Aim of the task
Below are the records; give again exactly the lines from the one containing "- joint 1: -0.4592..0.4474" through the one containing "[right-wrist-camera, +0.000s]", leaving out pictures.
-- Extracted data follows --
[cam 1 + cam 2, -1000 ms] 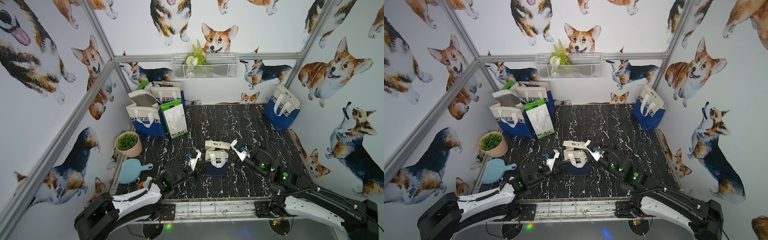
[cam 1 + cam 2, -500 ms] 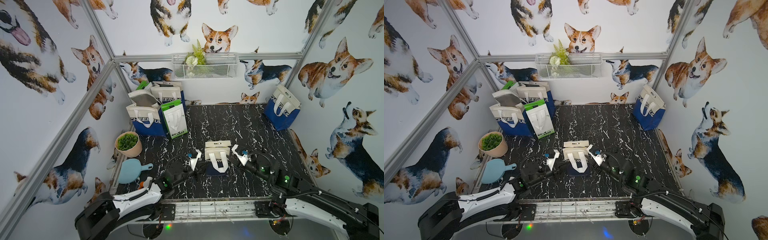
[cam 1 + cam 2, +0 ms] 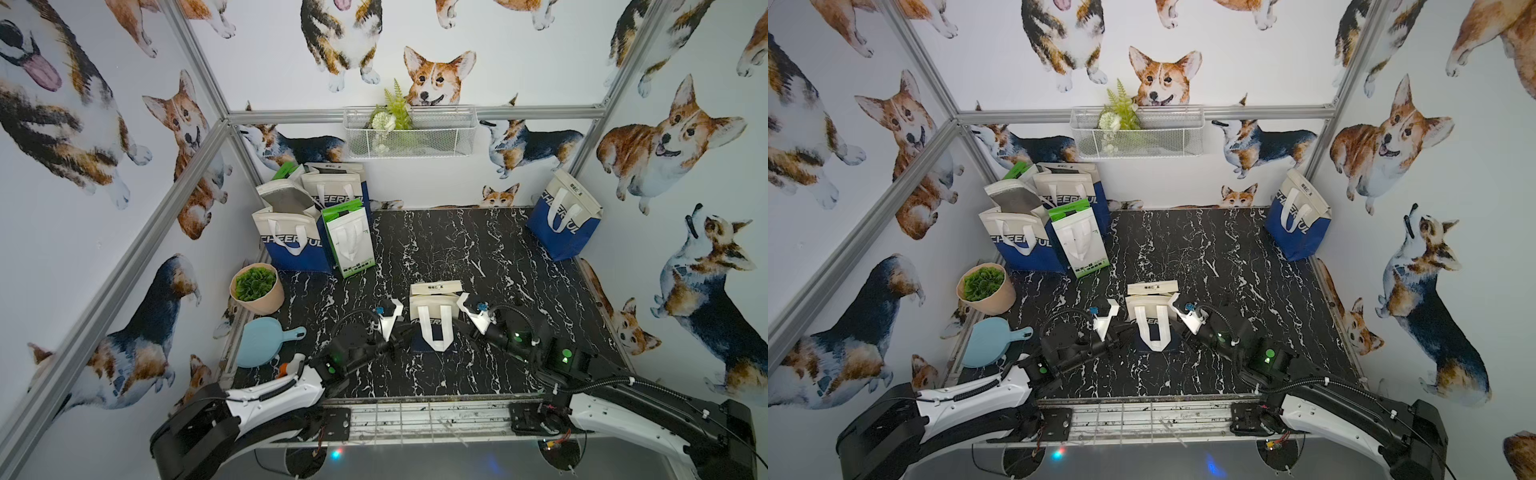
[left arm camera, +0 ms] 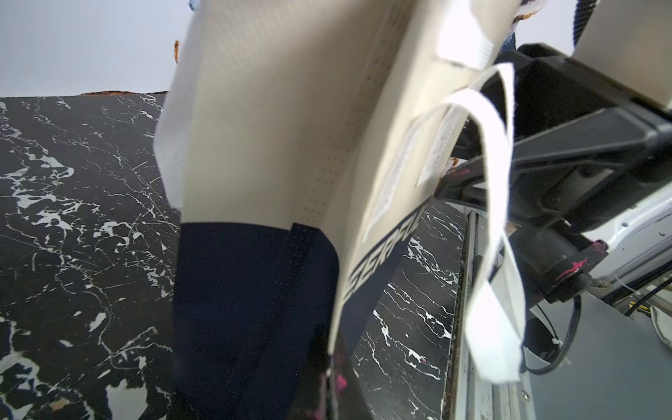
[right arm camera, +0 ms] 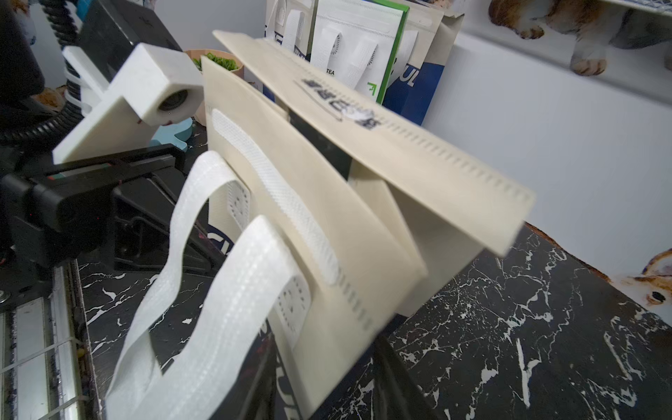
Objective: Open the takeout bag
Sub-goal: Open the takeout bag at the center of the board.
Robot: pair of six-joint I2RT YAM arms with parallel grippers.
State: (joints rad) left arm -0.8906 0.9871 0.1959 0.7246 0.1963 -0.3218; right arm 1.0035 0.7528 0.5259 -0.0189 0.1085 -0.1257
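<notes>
The right gripper is now sitting further right than before, away from the flap; the flap is lying straight on the far side. The takeout bag is standing in the near middle of the table. The left gripper is pinching its near left edge tight; the right jaws are standing apart around the right edge, and I cannot tell if they are squeezing. I think the left should be holding still while the right is pulling the front wall slowly nearer, so nothing is tipping.
</notes>
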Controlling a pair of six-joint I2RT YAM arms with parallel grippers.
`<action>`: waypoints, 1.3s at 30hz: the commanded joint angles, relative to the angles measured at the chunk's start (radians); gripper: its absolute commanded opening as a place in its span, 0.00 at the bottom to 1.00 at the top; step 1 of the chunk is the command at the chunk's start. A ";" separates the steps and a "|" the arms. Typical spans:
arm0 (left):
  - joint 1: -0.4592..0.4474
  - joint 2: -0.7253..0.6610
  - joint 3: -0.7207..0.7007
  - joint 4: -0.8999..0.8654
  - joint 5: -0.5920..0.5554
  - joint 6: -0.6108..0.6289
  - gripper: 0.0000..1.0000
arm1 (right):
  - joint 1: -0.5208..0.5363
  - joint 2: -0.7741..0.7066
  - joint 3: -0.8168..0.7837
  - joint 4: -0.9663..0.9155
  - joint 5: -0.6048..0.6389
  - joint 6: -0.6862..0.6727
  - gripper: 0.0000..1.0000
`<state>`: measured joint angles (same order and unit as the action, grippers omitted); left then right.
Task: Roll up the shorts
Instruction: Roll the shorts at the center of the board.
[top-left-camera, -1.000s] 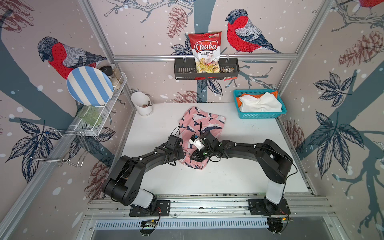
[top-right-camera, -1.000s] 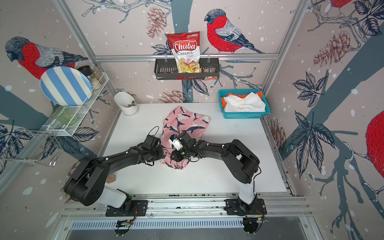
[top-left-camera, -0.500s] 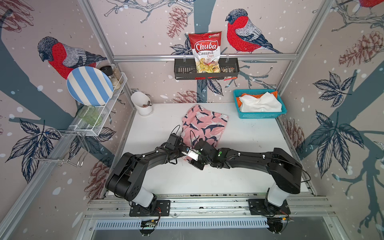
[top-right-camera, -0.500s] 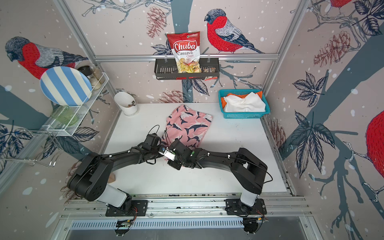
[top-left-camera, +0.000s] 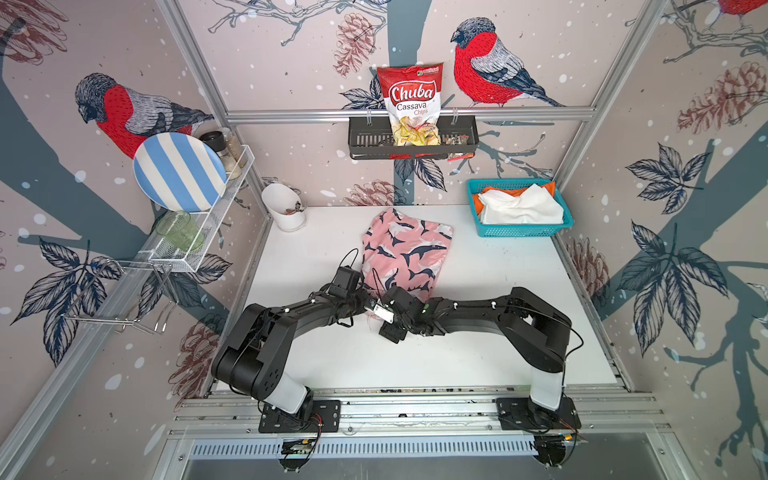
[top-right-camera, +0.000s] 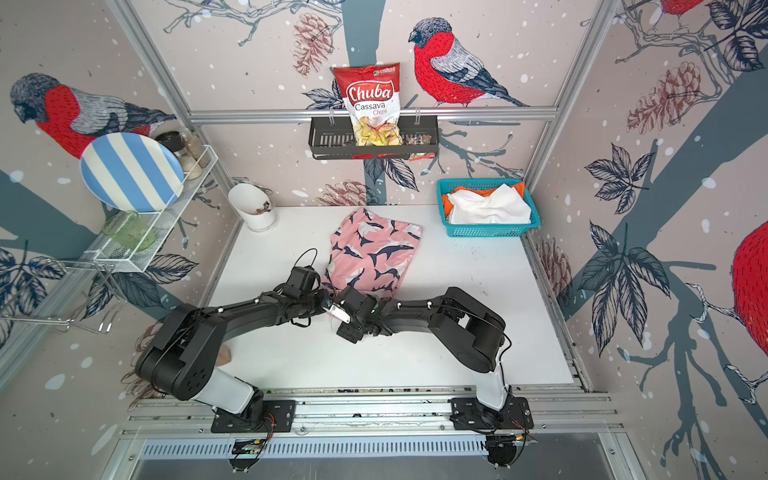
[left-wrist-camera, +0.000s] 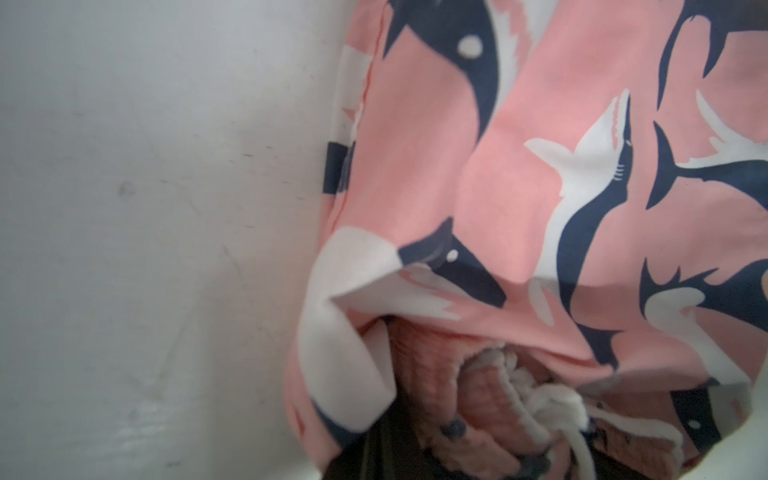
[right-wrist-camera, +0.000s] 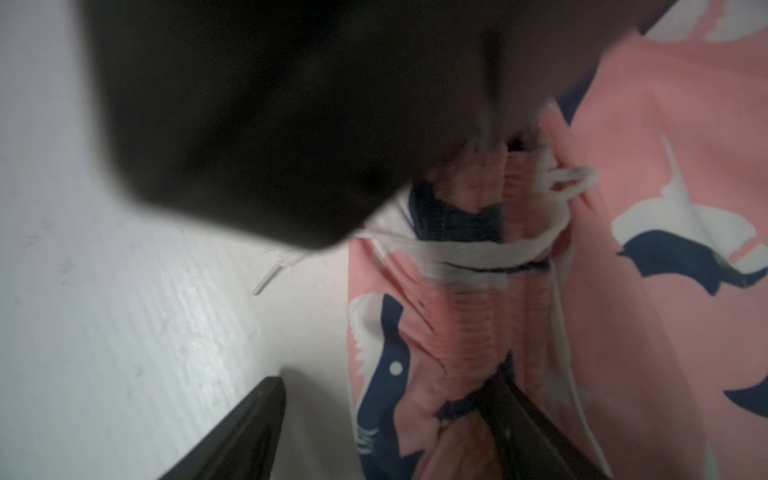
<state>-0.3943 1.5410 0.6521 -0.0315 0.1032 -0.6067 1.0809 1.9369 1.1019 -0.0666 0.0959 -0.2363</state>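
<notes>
1. Task thing: the pink shark-print shorts (top-left-camera: 405, 249) lie flat and unrolled on the white tabletop (top-left-camera: 478, 353). They are apart from the teal basket (top-left-camera: 519, 230), on the basket's side facing the white cup (top-left-camera: 284, 208).
2. Left end effector (top-left-camera: 365, 301): at the shorts' end farthest from the basket, closed on the bunched ribbed waistband (left-wrist-camera: 432, 374).
3. Right end effector (top-left-camera: 390, 316): just beside the left one, jaws apart and gripping nothing. One finger (right-wrist-camera: 523, 415) lies against the cloth; the other (right-wrist-camera: 241, 428) is over bare tabletop.
4. Likely faults:
   - With only one grip on the waistband, the first turn may come out skewed or slack.
   - The loose white drawstring (left-wrist-camera: 552, 399) lies by the fingers and could catch in the closing jaws.
   - The two end effectors work so close together that they could strike each other.
   - The thin cloth could slide on the smooth tabletop instead of rolling.
5. Count:
   - Shorts: three, with the pink pair on the tabletop, and the white shorts (top-left-camera: 519, 205) and orange shorts (top-left-camera: 546, 188) bundled in the basket.
   - Arms: two.
   - Basket: one.
   - Cup: one.
</notes>
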 joint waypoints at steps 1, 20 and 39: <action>0.007 -0.001 -0.002 -0.132 -0.005 0.024 0.10 | -0.035 0.027 -0.011 -0.167 0.175 0.068 0.65; 0.018 -0.385 -0.092 -0.194 0.081 -0.164 0.70 | -0.061 0.001 0.042 -0.077 -0.518 0.485 0.00; 0.012 -0.407 -0.135 -0.225 0.052 -0.288 0.82 | -0.077 -0.028 -0.085 0.109 -0.343 0.854 0.00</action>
<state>-0.3805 1.1629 0.4984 -0.2058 0.2031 -0.8665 1.0145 1.9232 1.0344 0.0986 -0.3836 0.5575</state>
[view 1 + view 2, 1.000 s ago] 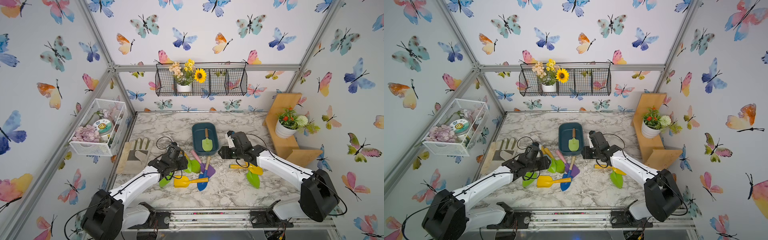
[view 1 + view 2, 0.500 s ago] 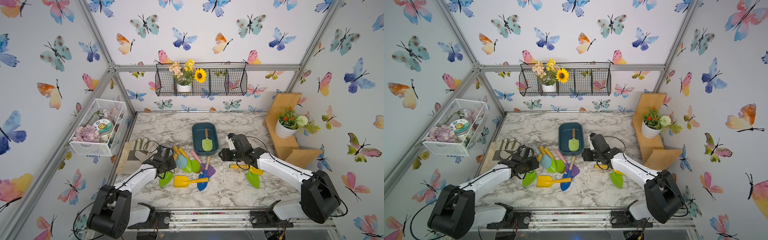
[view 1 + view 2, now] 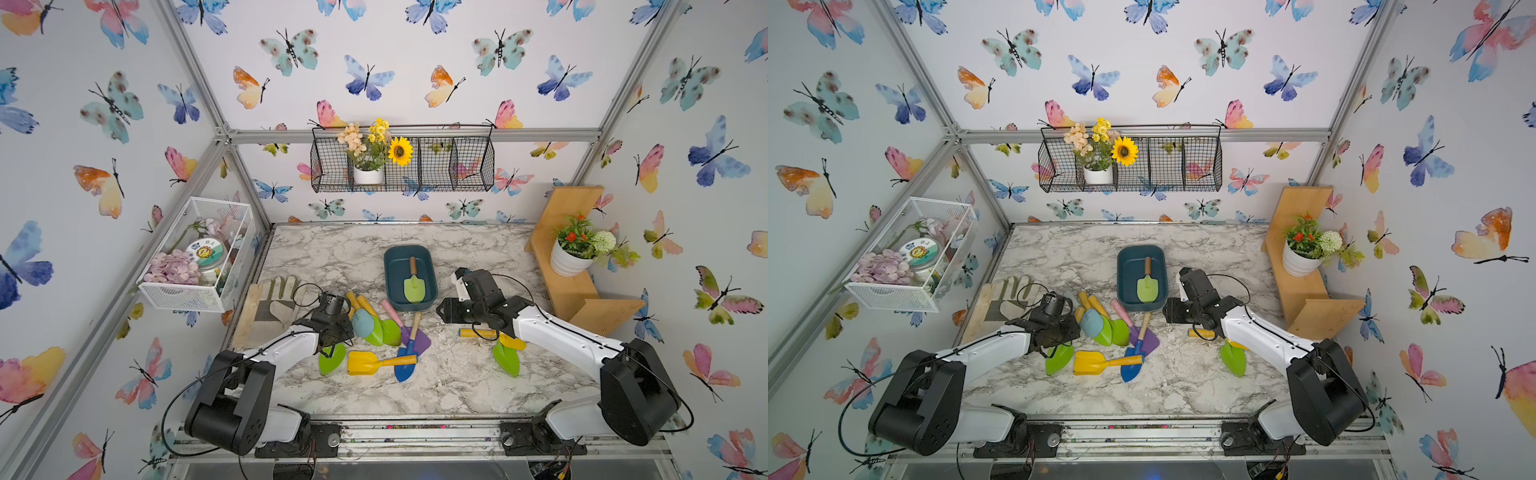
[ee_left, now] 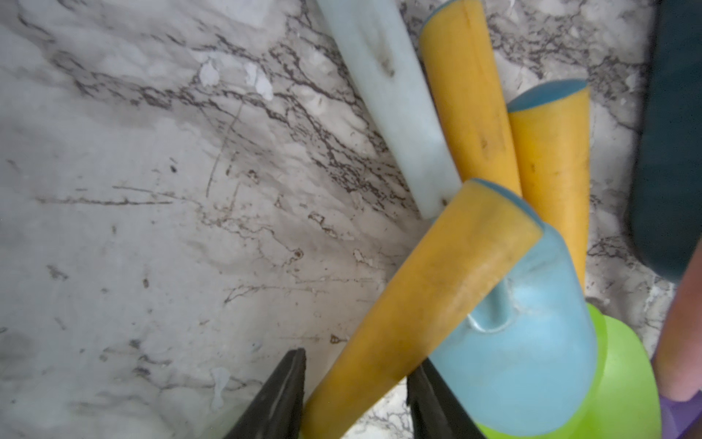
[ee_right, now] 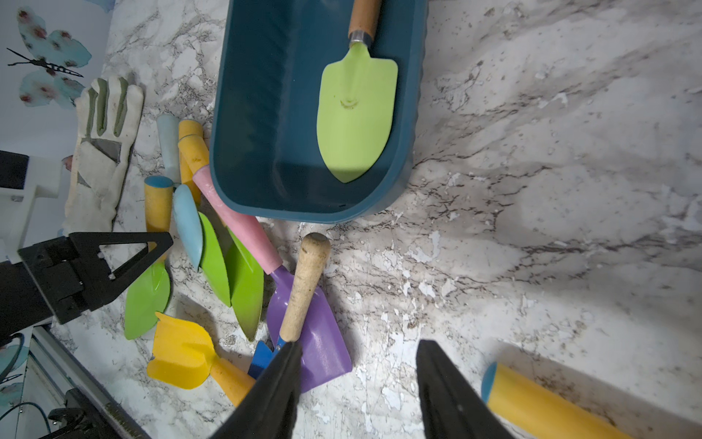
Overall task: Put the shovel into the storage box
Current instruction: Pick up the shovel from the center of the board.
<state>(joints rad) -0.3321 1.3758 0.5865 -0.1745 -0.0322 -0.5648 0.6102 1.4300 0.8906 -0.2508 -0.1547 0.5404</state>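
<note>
Shovel [image 4: 418,296] with yellow handle between left fingers [image 4: 279,391], clamped or not unclear; grip hidden in top views. Right fingers [image 5: 452,395] spread, empty.

I see bare marble table [image 3: 353,245] behind the storage box [image 3: 395,272] and along its right side; a gripper could pass there. The pile of shovels [image 3: 376,328] crowds the box's near left corner, handles crossing, with a pink handle [image 5: 228,213] right against the box wall. Inside the box, a light green shovel [image 3: 414,289] takes the right half and the left half is free. A glove [image 3: 272,303] lies well left of the box, and a wooden shelf [image 3: 582,291] stands well to its right.
</note>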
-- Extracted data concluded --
Output below
  - joint 1: -0.4592..0.4474
  - joint 2: -0.7253..0.6610
  - joint 3: -0.7207..0.7007
  - joint 4: -0.8999..0.8654
  - joint 5: -0.5920..0.5554
  - joint 6: -0.6108..0.6289
  - gripper: 0.0000..1.0000
arm1 (right):
  - joint 1: -0.5208..0.5363
  - joint 2: -0.7741..0.7066
  - joint 3: -0.8168..0.7837
  - joint 4: -0.9663..0.9155
  - joint 5: -0.6048..0.6389
  - joint 6: -0.6862..0.6727
  - gripper: 0.0000..1.0000
`<state>`: measured joint angles (same order and unit as the action, grippers omitted); left then right.
Task: Roll up the shorts
Instruction: Roll the shorts at the center of the board.
[top-left-camera, -1.000s] 
[top-right-camera, -1.000s] 
[top-left-camera, -0.500s] 
[top-right-camera, -0.500s] 
[top-left-camera, +0.000s] 
[top-right-camera, +0.000s] 
[left-wrist-camera, +0.000s] 
[right-wrist-camera, +0.000s] 

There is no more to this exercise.